Counterexamples in Analysis is a whole book of such counterexamples.

Another example of pathological function is Du-Bois Reymond continuous function, that can't be represented as a Fourier series.

==In topology==
One famous counterexample in topology is the Alexander horned sphere, showing that topologically embedding the sphere S^{2} in R^{3} may fail to separate the space cleanly. As a counterexample, it motivated mathematicians to define the tameness property, which suppresses the kind of wild behavior exhibited by the horned sphere, wild knot, and other similar examples.

Like many other pathologies, the horned sphere in a sense plays on infinitely fine, recursively generated structure, which in the limit violates ordinary intuition. In this case, the topology of an ever-descending chain of interlocking loops of continuous pieces of the sphere in the limit fully reflects that of the common sphere, and one would expect the outside of it, after an embedding, to work the same. Yet it does not: it fails to be simply connected.

For the underlying theory, see Jordan–Schönflies theorem.

Counterexamples in Topology is a whole book of such counterexamples.

==In algebraic geometry==
In a sequence of four papers published in the American Journal of Mathematics between 1961 and 1975, David Mumford explored "pathological" behavior in algebraic geometry. His examples fall into two types: (a) bad behavior in characteristic p and (b) bad behavior in moduli spaces.

Mumford wrote in the 1962 paper Further Pathologies in Algebraic Geometry:

A non-singular characteristic p variety is analogous to a general non-Kähler complex manifold; in particular, a projective embedding of such a variety is not as strong as a Kähler metric on a complex manifold, and the Hodge–Lefschetz–Dolbeault theorems on sheaf cohomology break down in every possible way.

1. In Pathologies I (Pathologies of Modular Algebraic Surfaces), Mumford (a) finds an everywhere regular differential form on a smooth projective surface that is not closed, and shows that Hodge symmetry fails for classical Enriques surfaces in characteristic two. This example is developed further in Mumford's third paper on classification of surfaces in characteristic p (written with Enrico Bombieri). It can be explained in terms of the Picard scheme of the surface, and in particular, its failure to be a reduced scheme, a theme developed in Mumford's book Lectures on Curves on an Algebraic Surface. Pathologies related to p-torsion in crystalline cohomology were later explored by Luc Illusie.
2. In Pathologies II (Further Pathologies in Algebraic Geometry), Mumford (a) gives a simple example of a surface in characteristic p where the geometric genus is non-zero, but the second Betti number is equal to the rank of the Néron–Severi group. Further such examples arise in Zariski surface theory. He also conjectured that the Kodaira vanishing theorem is false for surfaces in characteristic p. Mumford also (b) finds that the Hilbert scheme parametrizing space curves of degree 14 and genus 24 has a multiple component. In 2006 Ravi Vakil in his paper "Murphy's law in algebraic geometry" showed that Hilbert schemes can be arbitrarily "bad", with unlimited numbers of components and with arbitrarily large multiplicities.
3. In Pathologies III, he (a) gives an example of a normal surface for which Kodaira vanishing fails. The first example of a smooth surface for which Kodaira vanishing fails was given by Michel Raynaud in 1978.
4. In Pathologies IV, he (b) finds reduced and irreducible complete curves which are not specializations of non-singular curves.

== Well-behaved ==

Mathematicians (and those in related sciences) very frequently speak of whether a mathematical object—a function, a set, a space of one sort or another—is "well-behaved". While the term has no fixed formal definition, it generally refers to the quality of satisfying a list of prevailing conditions, which might be dependent on context, mathematical interests, fashion, and taste. To ensure that an object is "well-behaved", mathematicians introduce further axioms to narrow down the domain of study. This has the benefit of making analysis easier, but produces a loss of generality of any conclusions reached.

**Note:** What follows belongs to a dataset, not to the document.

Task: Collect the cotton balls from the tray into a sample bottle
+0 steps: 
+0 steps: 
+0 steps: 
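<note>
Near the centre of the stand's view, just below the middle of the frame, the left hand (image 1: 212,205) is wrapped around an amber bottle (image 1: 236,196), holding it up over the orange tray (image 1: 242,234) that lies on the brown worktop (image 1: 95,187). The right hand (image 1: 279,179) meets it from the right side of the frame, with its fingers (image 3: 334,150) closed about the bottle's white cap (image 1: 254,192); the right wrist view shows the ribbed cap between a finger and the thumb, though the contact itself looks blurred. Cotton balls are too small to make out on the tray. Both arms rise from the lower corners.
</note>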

In both pure and applied mathematics (e.g., optimization, numerical integration, mathematical physics), well-behaved also means not violating any assumptions needed to successfully apply whatever analysis is being discussed.

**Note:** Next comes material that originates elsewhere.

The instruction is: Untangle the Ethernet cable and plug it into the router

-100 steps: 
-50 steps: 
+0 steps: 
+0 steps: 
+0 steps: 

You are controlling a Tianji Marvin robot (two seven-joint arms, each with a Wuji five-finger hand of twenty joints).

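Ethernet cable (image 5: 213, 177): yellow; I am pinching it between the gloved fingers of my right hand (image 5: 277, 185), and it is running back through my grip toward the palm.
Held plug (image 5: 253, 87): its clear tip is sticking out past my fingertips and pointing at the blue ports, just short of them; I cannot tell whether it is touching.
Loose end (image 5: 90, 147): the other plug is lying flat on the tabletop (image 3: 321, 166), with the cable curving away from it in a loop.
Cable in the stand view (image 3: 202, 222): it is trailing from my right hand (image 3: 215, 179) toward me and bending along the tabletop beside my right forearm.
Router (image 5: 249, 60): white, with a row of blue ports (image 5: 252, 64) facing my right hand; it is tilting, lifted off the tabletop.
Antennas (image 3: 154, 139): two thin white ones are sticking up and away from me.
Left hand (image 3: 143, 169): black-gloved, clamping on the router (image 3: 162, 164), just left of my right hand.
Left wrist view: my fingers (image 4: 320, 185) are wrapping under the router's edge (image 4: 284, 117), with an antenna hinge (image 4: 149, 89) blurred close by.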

The opposite case is usually labeled "pathological". It is not unusual to have situations in which most cases (in terms of cardinality or measure) are pathological, but the pathological cases will not arise in practice—unless constructed deliberately.

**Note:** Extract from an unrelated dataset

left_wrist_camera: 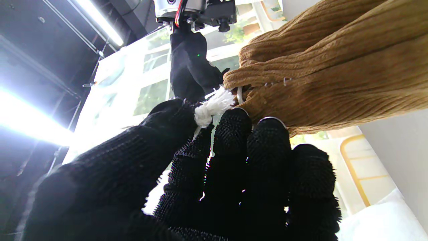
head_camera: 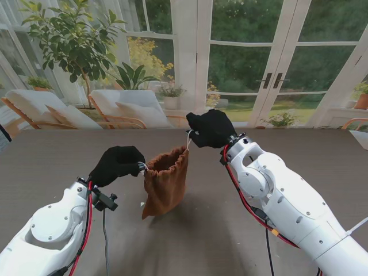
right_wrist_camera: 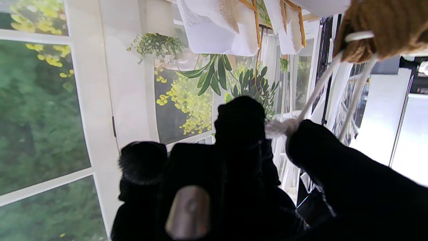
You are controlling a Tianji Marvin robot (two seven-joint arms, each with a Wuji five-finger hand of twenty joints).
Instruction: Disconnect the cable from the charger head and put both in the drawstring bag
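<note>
A brown corduroy drawstring bag (head_camera: 167,181) hangs over the middle of the table, its mouth stretched between my two hands. My left hand (head_camera: 117,164) is shut on the white knotted drawstring (left_wrist_camera: 209,107) at the bag's left rim (left_wrist_camera: 321,73). Farther from me, my right hand (head_camera: 210,128) pinches the other white drawstring (right_wrist_camera: 284,126) at the bag's right rim (right_wrist_camera: 384,30), its cords running taut to the fabric. The cable and charger head are not visible in any view.
The dark table top (head_camera: 322,149) spreads around the bag, and the bag's bottom rests on it or hangs just over it. White loungers (head_camera: 123,106) and potted plants (head_camera: 75,40) stand behind the table's far edge. A small white speck (head_camera: 142,203) lies by the bag.
</note>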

The term "well-behaved" is generally applied in an absolute sense—either something is well-behaved or it is not. For example:

- In algorithmic inference, a well-behaved statistic is monotonic, well-defined, and sufficient.
- In Bézout's theorem, two polynomials are well-behaved, and thus the formula given by the theorem for the number of their intersections is valid, if their polynomial greatest common divisor is a constant.
- A meromorphic function is a ratio of two well-behaved functions, in the sense of those two functions being holomorphic.
- The Karush–Kuhn–Tucker conditions are first-order necessary conditions for a solution in a well-behaved nonlinear programming problem to be optimal; a problem is referred to as well-behaved if some regularity conditions are satisfied.
- In probability, events contained in the probability space's corresponding sigma-algebra are well-behaved, as are measurable functions.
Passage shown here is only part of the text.